**Problem:** Would you please report how many lines of the listing contain "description"? Reply with that number only.

*** Exercise material ***

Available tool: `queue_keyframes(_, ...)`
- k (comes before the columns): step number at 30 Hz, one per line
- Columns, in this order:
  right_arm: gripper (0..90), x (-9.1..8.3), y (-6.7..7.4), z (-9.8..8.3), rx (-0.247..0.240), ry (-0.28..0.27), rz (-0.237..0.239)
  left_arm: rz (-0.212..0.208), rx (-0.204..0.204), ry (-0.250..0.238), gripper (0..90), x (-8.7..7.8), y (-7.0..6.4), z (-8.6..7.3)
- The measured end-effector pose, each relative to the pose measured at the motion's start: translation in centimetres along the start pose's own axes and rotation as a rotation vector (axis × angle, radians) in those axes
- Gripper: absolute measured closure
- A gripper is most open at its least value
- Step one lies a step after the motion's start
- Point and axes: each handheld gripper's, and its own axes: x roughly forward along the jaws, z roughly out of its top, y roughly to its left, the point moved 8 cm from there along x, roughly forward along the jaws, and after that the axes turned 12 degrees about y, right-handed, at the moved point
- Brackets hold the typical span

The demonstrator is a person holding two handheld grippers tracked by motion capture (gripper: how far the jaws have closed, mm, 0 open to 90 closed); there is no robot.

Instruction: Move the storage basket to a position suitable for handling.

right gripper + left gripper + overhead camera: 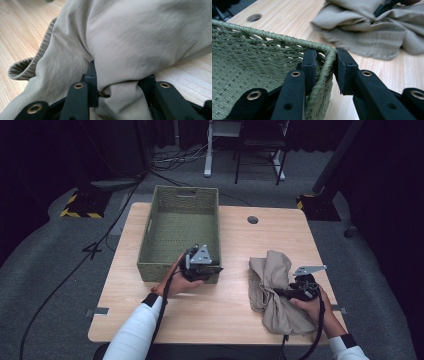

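A green woven basket (150, 222) stands on the left half of the wooden table (225, 315). My left gripper (215, 269) is at its near right corner. In the left gripper view the jaws (325, 56) straddle the basket wall (262, 75) at that corner, one pad inside, one outside, pressing the rim. A crumpled beige cloth (272, 270) lies on the table's right half. My right gripper (281, 292) is shut on a bunched fold of that cloth (130, 32), which bulges up between the jaws (120, 75).
The basket is empty inside. A round cable hole (253, 219) sits in the table top behind the cloth. The cloth (367, 30) lies beyond the basket corner in the left gripper view. Stands and cables are on the floor past the table's far edge.
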Motion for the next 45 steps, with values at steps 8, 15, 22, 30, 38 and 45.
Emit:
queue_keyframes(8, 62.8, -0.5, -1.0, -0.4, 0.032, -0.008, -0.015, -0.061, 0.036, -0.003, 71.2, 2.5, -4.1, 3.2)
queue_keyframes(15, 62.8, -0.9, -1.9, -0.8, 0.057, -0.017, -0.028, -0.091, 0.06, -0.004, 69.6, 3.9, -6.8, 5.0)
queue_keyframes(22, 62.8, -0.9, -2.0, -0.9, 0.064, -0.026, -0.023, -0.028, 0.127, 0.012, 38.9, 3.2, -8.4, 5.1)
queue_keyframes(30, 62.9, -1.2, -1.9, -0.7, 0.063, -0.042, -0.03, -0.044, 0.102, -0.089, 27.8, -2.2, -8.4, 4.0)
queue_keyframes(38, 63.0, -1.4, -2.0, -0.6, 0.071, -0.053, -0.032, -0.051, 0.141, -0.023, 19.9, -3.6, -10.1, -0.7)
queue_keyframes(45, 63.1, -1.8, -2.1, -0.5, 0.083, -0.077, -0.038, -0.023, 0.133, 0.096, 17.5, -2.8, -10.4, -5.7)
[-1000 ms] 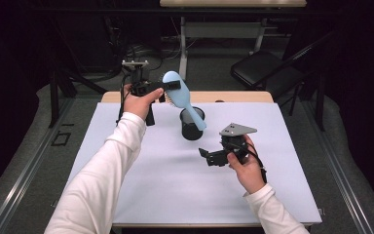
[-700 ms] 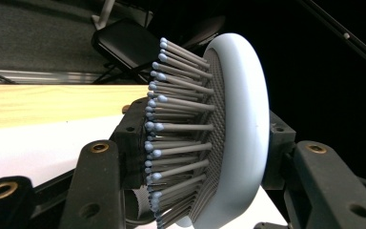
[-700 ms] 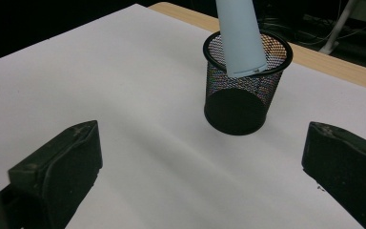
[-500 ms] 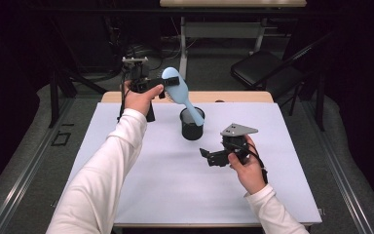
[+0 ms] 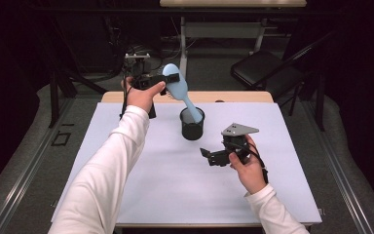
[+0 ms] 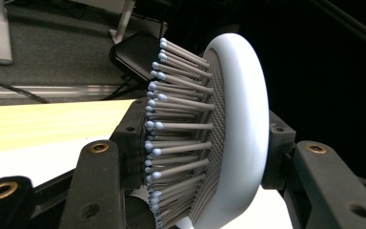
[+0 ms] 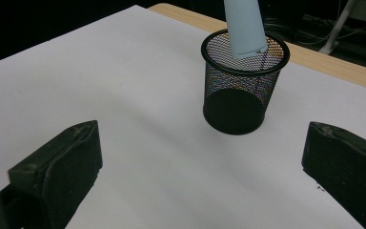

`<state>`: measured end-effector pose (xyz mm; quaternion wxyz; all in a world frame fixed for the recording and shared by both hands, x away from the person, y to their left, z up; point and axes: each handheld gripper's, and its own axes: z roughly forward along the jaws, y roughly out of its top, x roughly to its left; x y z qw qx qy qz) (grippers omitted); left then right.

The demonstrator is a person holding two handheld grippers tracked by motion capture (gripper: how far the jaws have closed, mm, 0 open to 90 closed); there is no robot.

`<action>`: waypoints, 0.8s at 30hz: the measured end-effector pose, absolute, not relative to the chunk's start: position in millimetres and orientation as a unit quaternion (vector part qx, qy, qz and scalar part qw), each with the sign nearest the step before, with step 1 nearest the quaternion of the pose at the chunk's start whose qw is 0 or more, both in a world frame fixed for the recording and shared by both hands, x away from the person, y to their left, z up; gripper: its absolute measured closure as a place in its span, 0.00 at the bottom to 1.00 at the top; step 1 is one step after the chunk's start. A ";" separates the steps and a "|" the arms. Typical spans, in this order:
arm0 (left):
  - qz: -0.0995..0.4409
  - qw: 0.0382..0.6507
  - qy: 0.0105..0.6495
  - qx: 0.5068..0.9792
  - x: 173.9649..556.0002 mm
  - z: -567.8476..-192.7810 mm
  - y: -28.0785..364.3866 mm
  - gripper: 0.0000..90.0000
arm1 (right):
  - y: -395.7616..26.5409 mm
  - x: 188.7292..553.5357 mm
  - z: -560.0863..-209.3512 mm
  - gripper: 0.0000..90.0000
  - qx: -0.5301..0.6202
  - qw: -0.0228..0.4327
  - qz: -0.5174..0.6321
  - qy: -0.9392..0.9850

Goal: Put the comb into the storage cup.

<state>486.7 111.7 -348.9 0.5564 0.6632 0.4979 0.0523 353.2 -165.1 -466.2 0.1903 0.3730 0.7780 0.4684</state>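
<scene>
A light blue hairbrush [image 5: 179, 88] hangs tilted above the table, its handle tip just inside the rim of a black mesh cup [image 5: 192, 124]. My left gripper [image 5: 171, 79] is shut on the brush head; in the left gripper view the bristles [image 6: 181, 129] and the pale back [image 6: 243, 129] sit between the jaws. The right gripper view has the handle end [image 7: 244, 28] dipping into the cup [image 7: 240, 90]. My right gripper [image 5: 205, 156] rests low on the table to the right of the cup, open, jaws wide apart with nothing between them.
The white table sheet [image 5: 175, 185] covers the tabletop, with a wooden strip [image 5: 243, 96] along the far edge. A black stand [image 5: 137, 63] rises behind the left hand. A dark chair [image 5: 265, 70] stands beyond the table at the right.
The left gripper has lifted and tilted the brush, bringing the head up and left so the handle end now points down into the cup mouth. The right gripper has stayed in place.
</scene>
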 end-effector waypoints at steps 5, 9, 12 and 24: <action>0.066 0.556 0.494 0.666 487.0 -348.7 108.5 0.55 | -165.9 353.5 -466.3 0.00 0.374 0.189 0.468 0.778; 0.083 0.552 0.483 0.675 486.3 -346.7 105.0 0.55 | -166.3 353.9 -466.6 0.00 0.374 0.189 0.468 0.778; 0.095 0.550 0.474 0.681 485.0 -345.0 100.9 0.55 | -166.4 353.8 -466.5 0.00 0.373 0.189 0.468 0.779; 0.110 0.540 0.456 0.699 485.6 -346.3 88.0 0.55 | -166.2 353.5 -466.7 0.00 0.372 0.189 0.467 0.780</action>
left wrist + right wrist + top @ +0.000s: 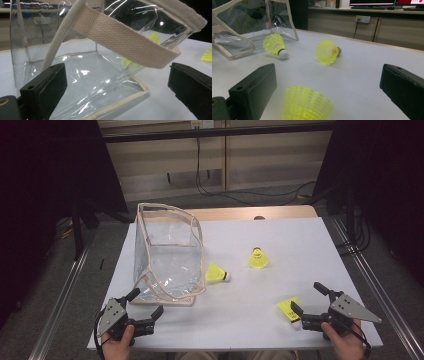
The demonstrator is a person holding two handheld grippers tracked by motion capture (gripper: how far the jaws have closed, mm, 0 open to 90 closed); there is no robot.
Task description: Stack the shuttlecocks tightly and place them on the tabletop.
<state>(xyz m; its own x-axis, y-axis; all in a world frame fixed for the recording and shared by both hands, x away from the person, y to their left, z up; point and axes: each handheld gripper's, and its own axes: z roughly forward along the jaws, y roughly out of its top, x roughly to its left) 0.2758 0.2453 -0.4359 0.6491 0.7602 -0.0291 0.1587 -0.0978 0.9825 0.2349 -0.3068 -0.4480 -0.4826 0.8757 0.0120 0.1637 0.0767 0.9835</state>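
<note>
- Yellow plastic shuttlecocks lie on the white table [280, 240] in the high view: one shuttlecock [289, 309] at the near right, between the spread jaws of the right gripper [308, 299]; the pads do not press on it, so that gripper stands open. A second shuttlecock [217, 273] lies just beside the clear bag [167, 252], its white cork pointing right, and a third shuttlecock [258, 258] stands farther back near the table's middle. The bag, clear plastic with beige trim, stands upright at the left. The left gripper [148, 302] sits at the near left, its jaws apart and empty, close to the bag's near bottom edge. A hand holds each gripper from the bottom edge.
- Left gripper view: the two black jaws stand wide apart with nothing clamped. Ahead of them is the clear bag [82, 75], and its woven beige strap [120, 37] crosses slantwise above the gap. Yellow shows through the plastic.
- Right gripper view: the jaws stand wide apart. The yellow skirt of the nearest shuttlecock [305, 103] lies between them at the bottom, touching neither pad as far as can be seen. Farther off lie the white-corked shuttlecock [275, 45], just beside the bag [242, 22], and the third shuttlecock [327, 52], on its side.
</note>
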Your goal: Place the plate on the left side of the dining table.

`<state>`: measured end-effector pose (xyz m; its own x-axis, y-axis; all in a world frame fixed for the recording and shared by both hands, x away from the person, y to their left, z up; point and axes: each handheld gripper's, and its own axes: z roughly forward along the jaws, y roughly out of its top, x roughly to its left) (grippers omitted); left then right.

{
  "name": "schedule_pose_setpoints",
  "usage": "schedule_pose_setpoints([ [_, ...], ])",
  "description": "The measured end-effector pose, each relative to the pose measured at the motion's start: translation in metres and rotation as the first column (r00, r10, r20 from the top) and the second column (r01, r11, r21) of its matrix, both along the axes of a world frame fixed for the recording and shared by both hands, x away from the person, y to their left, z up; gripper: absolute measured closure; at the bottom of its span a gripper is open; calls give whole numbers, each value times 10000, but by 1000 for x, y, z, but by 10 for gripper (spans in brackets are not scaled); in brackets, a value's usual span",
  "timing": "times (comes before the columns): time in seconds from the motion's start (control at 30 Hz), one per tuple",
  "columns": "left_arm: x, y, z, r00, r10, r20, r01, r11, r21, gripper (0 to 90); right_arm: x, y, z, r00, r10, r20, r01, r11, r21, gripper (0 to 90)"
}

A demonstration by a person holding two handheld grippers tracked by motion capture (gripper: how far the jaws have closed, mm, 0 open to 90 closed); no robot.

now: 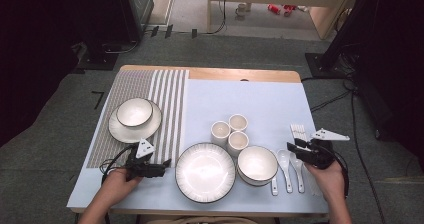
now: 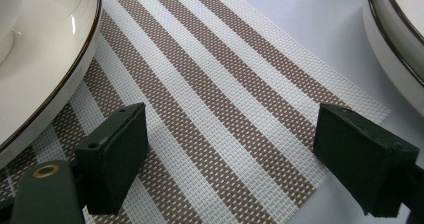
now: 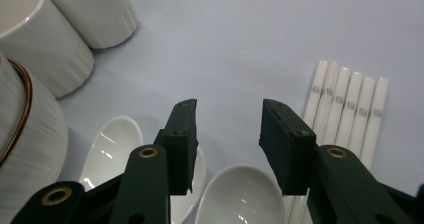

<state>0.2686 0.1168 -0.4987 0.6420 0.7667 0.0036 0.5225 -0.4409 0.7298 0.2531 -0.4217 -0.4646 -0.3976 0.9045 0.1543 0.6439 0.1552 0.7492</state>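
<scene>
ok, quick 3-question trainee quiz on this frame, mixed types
1. How many cups stand behind the big plate?
2. True or false: the right gripper is clamped on a spoon.
3. The left gripper hovers over: A) the striped mat B) the chopsticks C) the cups.

Key: 1. Three. 2. False: its jaws stand apart above the spoons, with nothing pressed between them. 3. A: the mat's corner lies between its open jaws, a plate rim on each side.
</scene>
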Motion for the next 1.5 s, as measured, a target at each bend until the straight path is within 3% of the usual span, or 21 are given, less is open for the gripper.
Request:
schedule_pose_setpoints([
  [0.17,0,0,0,10000,9,-3,-9,10000,-29,145,-3,-4,-6,9996,-34,-263,35,10000,25,595],
  [0.9,0,0,0,10000,14,-14,-14,10000,-61,144,-14,-20,-11,9975,-656,-264,658,9978,45,631],
  [1.5,0,0,0,10000,12,-12,-12,10000,-60,144,-11,-24,-17,9954,-561,-773,574,9983,139,665],
])
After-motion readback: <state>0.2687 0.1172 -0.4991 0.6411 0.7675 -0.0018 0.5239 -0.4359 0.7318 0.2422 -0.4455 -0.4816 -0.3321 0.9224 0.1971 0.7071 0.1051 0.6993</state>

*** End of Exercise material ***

**Solution to the problem:** 2